At present, DCU is using data only from virtual learning environments which they believe to be the most indicative.

In the coming years, they plan to add additional strands, such as attendance, library usage, and other exam and continuous assessment results to this system.

NUI Galway has taken a slightly different approach at the beginning of its foray into data analytics in relation to student performance.

“The way it has been approached in a number Irish institutions, as far as I’m aware, is that people have said, ‘we’re kind of sitting on a pile of data here, so let’s dig into this and see what we find’, but we said we would take a different approach,” says Sinéad Ní Fhaoláin, head of programme office and governance at NUI Galway.

“We went to key people in the university and asked, ‘what questions do you have that you would like answered?’ and we are looking into the data and seeing can we get answers for them that are useful to their daily jobs.

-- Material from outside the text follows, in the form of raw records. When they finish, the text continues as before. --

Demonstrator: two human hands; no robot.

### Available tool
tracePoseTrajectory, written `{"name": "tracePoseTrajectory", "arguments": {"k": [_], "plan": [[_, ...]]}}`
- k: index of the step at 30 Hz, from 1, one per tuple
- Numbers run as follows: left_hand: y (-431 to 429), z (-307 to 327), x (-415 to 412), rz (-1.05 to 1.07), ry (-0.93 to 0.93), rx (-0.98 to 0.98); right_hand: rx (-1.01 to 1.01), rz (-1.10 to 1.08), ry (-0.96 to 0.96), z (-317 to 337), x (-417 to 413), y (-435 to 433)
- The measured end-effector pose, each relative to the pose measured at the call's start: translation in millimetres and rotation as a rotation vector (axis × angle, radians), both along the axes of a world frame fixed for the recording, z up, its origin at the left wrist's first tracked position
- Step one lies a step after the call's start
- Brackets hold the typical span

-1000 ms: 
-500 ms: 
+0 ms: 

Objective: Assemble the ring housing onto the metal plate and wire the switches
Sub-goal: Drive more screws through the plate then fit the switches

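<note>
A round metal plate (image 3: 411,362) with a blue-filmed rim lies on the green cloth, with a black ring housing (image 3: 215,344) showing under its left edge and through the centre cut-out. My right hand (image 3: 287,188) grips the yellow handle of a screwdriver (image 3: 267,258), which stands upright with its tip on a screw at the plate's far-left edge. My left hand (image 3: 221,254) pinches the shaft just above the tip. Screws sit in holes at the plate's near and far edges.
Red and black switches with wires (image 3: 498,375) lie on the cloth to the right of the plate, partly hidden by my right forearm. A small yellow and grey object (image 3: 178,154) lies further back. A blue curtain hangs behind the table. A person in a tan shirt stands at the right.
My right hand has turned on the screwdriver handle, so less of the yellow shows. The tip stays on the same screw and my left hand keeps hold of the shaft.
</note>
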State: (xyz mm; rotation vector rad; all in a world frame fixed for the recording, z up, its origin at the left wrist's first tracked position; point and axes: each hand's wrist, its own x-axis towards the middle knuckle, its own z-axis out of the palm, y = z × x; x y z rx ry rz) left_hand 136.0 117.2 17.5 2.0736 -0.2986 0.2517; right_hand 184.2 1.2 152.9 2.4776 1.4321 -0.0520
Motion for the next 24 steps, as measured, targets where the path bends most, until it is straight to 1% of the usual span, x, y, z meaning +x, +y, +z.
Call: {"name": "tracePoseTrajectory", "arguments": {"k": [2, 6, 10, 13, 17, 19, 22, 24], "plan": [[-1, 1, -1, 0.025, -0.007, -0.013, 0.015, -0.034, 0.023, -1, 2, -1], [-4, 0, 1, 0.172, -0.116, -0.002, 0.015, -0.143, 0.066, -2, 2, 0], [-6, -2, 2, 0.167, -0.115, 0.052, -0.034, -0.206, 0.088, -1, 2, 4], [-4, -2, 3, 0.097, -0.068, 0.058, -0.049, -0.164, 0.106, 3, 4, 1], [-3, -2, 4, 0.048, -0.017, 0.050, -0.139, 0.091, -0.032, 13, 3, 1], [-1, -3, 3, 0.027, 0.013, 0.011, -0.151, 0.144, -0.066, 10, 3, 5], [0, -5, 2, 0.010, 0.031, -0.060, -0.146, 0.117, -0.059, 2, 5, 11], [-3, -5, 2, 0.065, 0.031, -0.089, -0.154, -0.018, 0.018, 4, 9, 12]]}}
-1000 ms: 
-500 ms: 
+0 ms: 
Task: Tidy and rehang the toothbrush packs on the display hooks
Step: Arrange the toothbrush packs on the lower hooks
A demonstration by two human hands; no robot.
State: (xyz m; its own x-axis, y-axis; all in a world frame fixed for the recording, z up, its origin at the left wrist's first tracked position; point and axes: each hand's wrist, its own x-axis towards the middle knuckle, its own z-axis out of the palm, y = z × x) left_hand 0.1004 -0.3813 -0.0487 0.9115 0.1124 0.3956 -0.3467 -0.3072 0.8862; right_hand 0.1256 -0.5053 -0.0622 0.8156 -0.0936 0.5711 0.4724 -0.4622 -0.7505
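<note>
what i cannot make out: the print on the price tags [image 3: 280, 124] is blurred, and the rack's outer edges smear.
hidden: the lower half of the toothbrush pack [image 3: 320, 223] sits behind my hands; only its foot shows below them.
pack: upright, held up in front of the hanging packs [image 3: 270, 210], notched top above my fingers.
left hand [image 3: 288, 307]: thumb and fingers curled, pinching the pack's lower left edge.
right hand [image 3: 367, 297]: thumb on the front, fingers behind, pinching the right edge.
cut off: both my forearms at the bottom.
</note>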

“We are trying to use predictive analytics to say, ‘okay, let’s take some factors about these students and see if they tell us which are the students that are not going to engage’, and we devise a score using an algorithm.”

At this stage, the data is passed on to the relevant university staff.

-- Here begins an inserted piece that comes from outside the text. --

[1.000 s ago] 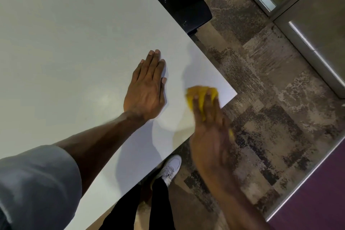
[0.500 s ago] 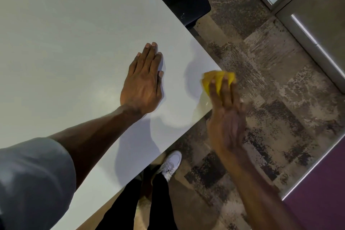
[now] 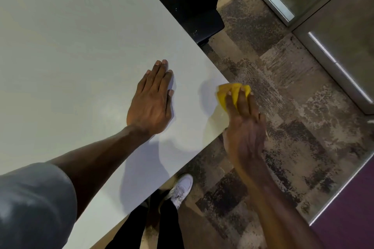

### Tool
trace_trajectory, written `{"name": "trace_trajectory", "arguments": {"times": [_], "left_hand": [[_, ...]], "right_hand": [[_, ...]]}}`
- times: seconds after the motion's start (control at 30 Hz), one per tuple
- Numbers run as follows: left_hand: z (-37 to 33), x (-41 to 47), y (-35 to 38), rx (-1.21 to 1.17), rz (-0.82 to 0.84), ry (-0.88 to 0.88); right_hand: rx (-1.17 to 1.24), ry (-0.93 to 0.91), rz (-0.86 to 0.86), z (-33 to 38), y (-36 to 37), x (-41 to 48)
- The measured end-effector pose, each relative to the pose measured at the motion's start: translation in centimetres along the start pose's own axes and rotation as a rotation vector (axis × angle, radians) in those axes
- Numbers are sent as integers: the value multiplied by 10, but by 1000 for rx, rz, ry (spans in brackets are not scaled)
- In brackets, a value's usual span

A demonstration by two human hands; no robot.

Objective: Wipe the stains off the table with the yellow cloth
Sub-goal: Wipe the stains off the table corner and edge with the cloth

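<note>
A white table [image 3: 70, 46] fills the left of the head view, and its near right corner lies under my right hand. My left hand [image 3: 151, 103] rests flat on the tabletop, palm down, fingers together, holding nothing. My right hand [image 3: 243, 127] presses the bunched yellow cloth [image 3: 232, 92] onto the table's right corner; part of the cloth hangs past the edge over the floor. A faint damp sheen shows on the surface just left of the cloth. I cannot make out distinct stains.
A black chair [image 3: 194, 6] stands at the table's far right edge. Patterned brown carpet [image 3: 293, 107] covers the floor to the right. My white shoe [image 3: 181, 189] and dark trousers show below the table's near edge. A metal-framed glass partition [image 3: 334, 62] runs at upper right.
My right hand swept the cloth from the table's corner out toward the right edge, then back slightly inward onto the corner. My left hand stayed flat in place.
</note>
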State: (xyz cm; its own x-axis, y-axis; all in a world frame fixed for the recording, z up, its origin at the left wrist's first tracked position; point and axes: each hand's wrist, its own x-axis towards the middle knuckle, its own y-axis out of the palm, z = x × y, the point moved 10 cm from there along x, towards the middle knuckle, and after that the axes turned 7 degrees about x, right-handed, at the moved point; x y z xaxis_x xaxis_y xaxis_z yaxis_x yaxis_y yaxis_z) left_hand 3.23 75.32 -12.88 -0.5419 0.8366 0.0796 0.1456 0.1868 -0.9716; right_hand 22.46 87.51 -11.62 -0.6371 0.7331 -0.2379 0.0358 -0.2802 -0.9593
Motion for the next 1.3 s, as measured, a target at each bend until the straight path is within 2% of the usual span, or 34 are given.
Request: {"name": "trace_trajectory", "arguments": {"times": [0.17,0.4,0.47,0.57,0.73,0.9,1.07,1.13,1.3], "left_hand": [[1,1,2,-5,-9,-9],[3,0,4,8,-50,-5],[3,0,4,3,-51,-7],[3,0,3,-10,-49,-1],[4,0,3,-20,-59,9],[5,0,8,-23,-37,5],[6,1,9,-31,-36,7],[6,0,9,-26,-31,6],[4,0,9,-9,-19,12]], "right_hand": [[-22,-138,13,58,15,-19],[-88,-143,97,81,-8,88],[-109,-161,85,84,-9,92],[-130,-151,61,66,-3,49],[-23,-104,54,13,5,-13],[-135,-181,32,43,-4,51],[-133,-221,61,79,-13,117],[-142,-221,48,68,-13,107],[-100,-189,74,-10,-11,29]]}}
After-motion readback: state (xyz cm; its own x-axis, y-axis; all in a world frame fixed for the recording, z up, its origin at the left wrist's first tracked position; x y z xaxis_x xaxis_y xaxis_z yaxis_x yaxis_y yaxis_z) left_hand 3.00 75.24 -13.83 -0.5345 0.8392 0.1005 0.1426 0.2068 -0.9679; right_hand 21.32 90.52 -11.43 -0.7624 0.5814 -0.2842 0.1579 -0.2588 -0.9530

“The algorithm stops when it identifies the students, and then it is designed for human eyes – retention officers, whoever there might be at the university to say whether to intervene or not with that student. The data only goes to a certain point and then informs a pair of eyes behind that.”

This, Ní Fhaoláin hopes, will help both the students in question, but also retention officers and universities in general.

“The data is the underpinning, but the human intervention is being handled elsewhere.

“They [retention officers] have tried to do this in the past, they had to go to different people and different data sources, so this should make their lives more simple, and the journey to keeping students smoother.

“We identify these students and we offer support to them in whatever way is appropriate.”

How safe is students’ data? ‘There’s no comparison with Cambridge Analytica’

As data protection concerns abound, students may ask if the harvesting of their data is entirely necessary or safe?

Universities argue the approach is simply to better identify those in need of assistance; there is, they say, no commercial motive behind it.

“Many systems are using as much data as they can get on customers to improve their bottom line: they sell us a product or they sell us a service and they make money off it. Universities, we don’t want to do that,” says Alan Smeaton of DCU.

“Our output is qualified people and all that we want to do is to improve the quality of the experience, the quality of the education, to teach people in a better way. In comparison to other uses of data or big data, our bottom line is much more benign than other applications.

“I can’t see a downside at all – there’s no equivalent of a Cambridge Analytica.”

“It’s the difference between ‘watching’ and ‘watching out for’ them,” says Lee O’Farrell of the National Forum for the Enhancement of Teaching and Learning.

“Like with any tool, there’s always the potential for misuse, that’s why it’s critical that higher education institutions take their time to develop strategy and to start by defining their principles and their ethical approaches.”